## Required action
This exercise calls for the line with "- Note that", the line with "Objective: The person", and all lines between them in the material below, output exactly and with no other lines.

## Data
▼

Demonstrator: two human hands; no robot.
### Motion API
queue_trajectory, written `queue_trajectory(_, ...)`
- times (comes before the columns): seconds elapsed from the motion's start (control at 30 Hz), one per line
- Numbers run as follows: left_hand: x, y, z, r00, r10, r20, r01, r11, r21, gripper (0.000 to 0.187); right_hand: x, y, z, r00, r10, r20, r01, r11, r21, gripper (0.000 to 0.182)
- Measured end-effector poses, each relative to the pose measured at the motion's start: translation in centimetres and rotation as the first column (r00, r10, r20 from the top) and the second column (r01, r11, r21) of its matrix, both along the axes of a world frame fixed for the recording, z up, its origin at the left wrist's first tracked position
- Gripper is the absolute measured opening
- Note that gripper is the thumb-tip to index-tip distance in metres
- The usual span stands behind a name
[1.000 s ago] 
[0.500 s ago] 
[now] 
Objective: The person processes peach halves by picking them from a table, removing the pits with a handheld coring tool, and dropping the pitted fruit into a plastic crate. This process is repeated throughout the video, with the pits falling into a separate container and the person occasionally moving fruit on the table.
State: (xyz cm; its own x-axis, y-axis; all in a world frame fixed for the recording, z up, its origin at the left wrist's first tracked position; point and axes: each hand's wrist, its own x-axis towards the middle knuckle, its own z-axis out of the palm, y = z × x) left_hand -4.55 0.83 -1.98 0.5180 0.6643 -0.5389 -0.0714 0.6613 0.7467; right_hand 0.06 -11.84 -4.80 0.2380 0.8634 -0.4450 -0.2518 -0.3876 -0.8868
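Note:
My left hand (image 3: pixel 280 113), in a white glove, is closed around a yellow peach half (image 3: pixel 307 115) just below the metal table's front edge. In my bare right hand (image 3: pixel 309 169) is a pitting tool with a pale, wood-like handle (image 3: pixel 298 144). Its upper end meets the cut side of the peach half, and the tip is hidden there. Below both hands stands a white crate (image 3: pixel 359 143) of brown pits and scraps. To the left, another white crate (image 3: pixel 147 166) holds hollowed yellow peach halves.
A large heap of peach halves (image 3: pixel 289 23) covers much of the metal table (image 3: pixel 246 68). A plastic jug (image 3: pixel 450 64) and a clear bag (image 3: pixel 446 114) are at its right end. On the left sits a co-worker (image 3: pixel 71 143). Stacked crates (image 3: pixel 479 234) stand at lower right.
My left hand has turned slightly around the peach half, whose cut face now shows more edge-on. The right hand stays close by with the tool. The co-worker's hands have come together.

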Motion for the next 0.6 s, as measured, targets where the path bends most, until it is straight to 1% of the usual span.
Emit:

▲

## Your response
- Note that gripper is the thumb-tip to index-tip distance in metres
- The usual span stands behind a name
[1.000 s ago] 
[0.500 s ago] 
[now] 
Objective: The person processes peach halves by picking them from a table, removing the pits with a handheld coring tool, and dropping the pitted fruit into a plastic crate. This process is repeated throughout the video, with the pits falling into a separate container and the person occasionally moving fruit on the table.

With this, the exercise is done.